• EXERCISE:
The entries below contain a stretch that opens with the line containing "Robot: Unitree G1" and closes with the line containing "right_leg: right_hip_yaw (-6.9"; set down that stretch exactly, both ends included, and nothing else.

===== AVAILABLE DATA

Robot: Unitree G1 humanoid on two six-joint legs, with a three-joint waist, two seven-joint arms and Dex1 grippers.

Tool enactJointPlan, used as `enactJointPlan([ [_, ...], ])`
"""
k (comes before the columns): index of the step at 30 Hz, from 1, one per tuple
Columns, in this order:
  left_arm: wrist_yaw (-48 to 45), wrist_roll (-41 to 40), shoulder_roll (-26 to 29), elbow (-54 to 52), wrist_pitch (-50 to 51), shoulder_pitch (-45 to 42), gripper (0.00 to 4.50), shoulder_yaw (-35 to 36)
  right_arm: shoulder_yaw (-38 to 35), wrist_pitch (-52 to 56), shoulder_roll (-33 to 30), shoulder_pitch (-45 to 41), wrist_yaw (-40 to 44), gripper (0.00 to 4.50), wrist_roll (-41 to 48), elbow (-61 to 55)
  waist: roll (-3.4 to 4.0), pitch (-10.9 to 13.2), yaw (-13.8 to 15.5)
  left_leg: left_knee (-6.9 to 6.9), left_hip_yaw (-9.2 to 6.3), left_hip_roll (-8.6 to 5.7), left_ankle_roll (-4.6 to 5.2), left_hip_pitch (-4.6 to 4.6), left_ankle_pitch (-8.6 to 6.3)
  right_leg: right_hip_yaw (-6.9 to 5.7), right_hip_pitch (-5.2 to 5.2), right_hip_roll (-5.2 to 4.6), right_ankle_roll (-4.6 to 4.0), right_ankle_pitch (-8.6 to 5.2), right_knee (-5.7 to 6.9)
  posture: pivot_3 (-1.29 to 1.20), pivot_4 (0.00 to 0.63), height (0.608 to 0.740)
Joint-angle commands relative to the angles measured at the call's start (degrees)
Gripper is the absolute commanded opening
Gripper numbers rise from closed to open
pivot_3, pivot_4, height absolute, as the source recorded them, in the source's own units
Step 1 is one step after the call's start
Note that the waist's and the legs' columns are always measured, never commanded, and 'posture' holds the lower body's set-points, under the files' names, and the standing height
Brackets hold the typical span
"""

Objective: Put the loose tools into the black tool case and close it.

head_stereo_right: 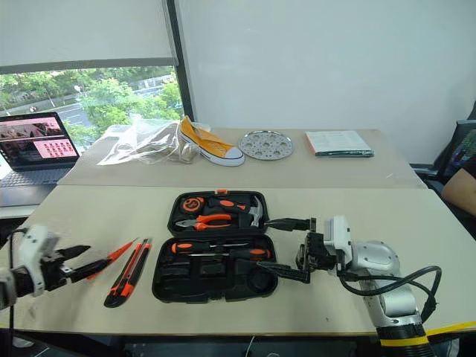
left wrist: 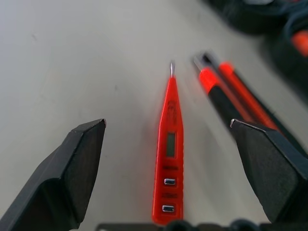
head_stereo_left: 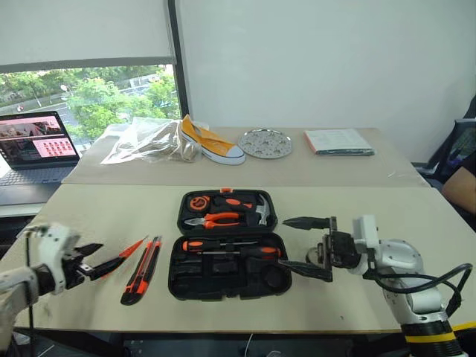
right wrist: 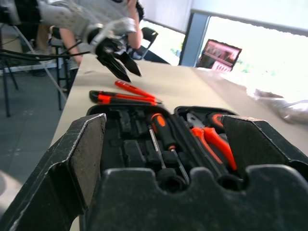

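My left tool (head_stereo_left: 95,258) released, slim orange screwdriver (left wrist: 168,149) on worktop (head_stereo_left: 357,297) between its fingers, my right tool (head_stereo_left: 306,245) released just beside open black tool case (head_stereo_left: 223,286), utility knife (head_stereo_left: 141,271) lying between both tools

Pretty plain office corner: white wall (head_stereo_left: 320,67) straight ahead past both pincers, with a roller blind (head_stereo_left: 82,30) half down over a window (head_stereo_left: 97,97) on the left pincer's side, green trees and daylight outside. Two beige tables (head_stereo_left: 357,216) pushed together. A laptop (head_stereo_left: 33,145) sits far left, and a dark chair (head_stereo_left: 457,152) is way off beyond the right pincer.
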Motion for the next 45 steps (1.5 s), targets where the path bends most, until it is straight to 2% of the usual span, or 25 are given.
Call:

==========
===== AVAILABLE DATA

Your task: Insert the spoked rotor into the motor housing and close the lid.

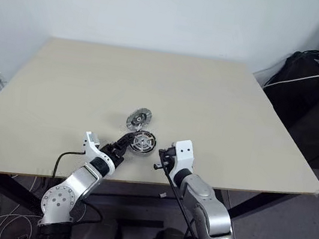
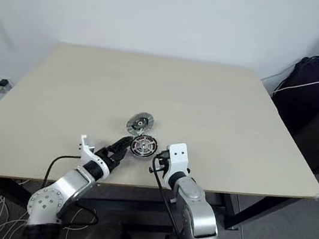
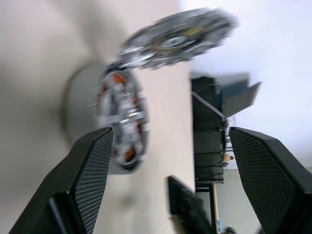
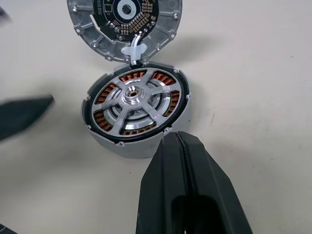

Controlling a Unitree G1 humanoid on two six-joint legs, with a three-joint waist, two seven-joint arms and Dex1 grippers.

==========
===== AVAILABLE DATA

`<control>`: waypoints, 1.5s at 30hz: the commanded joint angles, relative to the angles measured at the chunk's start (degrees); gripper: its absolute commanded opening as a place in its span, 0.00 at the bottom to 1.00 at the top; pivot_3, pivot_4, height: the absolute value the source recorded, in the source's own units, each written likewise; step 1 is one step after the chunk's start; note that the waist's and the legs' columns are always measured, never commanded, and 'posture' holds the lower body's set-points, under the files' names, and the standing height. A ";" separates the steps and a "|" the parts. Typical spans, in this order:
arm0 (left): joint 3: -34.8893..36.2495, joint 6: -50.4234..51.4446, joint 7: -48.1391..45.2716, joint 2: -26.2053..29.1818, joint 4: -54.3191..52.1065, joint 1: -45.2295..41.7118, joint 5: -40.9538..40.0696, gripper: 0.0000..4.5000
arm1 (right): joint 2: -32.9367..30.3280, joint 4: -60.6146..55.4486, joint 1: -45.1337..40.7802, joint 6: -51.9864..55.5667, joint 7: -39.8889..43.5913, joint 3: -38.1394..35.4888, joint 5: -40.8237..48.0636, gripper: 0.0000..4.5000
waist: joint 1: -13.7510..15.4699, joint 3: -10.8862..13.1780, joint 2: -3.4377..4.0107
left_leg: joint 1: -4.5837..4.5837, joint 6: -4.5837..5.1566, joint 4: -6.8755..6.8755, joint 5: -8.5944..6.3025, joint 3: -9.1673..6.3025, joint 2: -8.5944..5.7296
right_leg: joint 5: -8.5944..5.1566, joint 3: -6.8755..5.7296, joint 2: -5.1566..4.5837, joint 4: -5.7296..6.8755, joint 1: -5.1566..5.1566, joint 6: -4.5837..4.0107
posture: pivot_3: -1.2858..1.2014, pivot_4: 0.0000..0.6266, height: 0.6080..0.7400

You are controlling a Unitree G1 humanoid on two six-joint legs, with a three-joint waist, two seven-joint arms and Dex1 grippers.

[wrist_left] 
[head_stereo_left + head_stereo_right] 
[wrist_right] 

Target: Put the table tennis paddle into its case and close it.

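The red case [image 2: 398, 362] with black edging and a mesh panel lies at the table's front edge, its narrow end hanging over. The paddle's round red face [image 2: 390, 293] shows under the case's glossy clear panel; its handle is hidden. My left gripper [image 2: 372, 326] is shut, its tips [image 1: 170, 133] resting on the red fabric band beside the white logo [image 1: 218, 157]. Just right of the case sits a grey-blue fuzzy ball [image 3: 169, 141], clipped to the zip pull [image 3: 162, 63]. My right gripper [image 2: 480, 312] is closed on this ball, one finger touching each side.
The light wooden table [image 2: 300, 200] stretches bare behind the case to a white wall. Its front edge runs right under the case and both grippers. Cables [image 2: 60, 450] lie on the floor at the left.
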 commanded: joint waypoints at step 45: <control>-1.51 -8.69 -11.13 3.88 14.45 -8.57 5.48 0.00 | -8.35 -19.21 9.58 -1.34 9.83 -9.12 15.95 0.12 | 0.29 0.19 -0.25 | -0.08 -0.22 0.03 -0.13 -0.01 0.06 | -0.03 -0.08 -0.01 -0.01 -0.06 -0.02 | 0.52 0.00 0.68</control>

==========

• SOLUTION FOR THIS TASK:
Robot: Unitree G1 humanoid on two six-joint legs, with a three-joint waist, two seven-joint arms and Dex1 grippers.

Tool enactJointPlan, used as `enactJointPlan([ [_, ...], ])`
"""
k (comes before the columns): index of the step at 30 Hz, from 1, one per tuple
Columns, in this order:
  left_arm: wrist_yaw (-48 to 45), wrist_roll (-41 to 40), shoulder_roll (-26 to 29), elbow (-54 to 52), wrist_pitch (-50 to 51), shoulder_pitch (-45 to 42), gripper (0.00 to 4.50), shoulder_yaw (-35 to 36)
  right_arm: shoulder_yaw (-38 to 35), wrist_pitch (-52 to 56), shoulder_roll (-33 to 30), shoulder_pitch (-45 to 41), wrist_yaw (-40 to 44), gripper (0.00 to 4.50), wrist_roll (-41 to 48), elbow (-61 to 55)
  waist: roll (-3.4 to 4.0), pitch (-10.9 to 13.2), yaw (-13.8 to 15.5)
  left_leg: left_knee (-6.9 to 6.9), left_hip_yaw (-9.2 to 6.3), left_hip_roll (-8.6 to 5.7), left_ankle_roll (-4.6 to 5.2), left_hip_pitch (-4.6 to 4.6), left_ankle_pitch (-8.6 to 6.3)
  right_leg: right_hip_yaw (-6.9 to 5.7), right_hip_pitch (-5.2 to 5.2), right_hip_roll (-5.2 to 4.6), right_ankle_roll (-4.6 to 4.0), right_ankle_pitch (-8.6 to 5.2), right_knee (-5.7 to 6.9)

The exercise requires nothing further.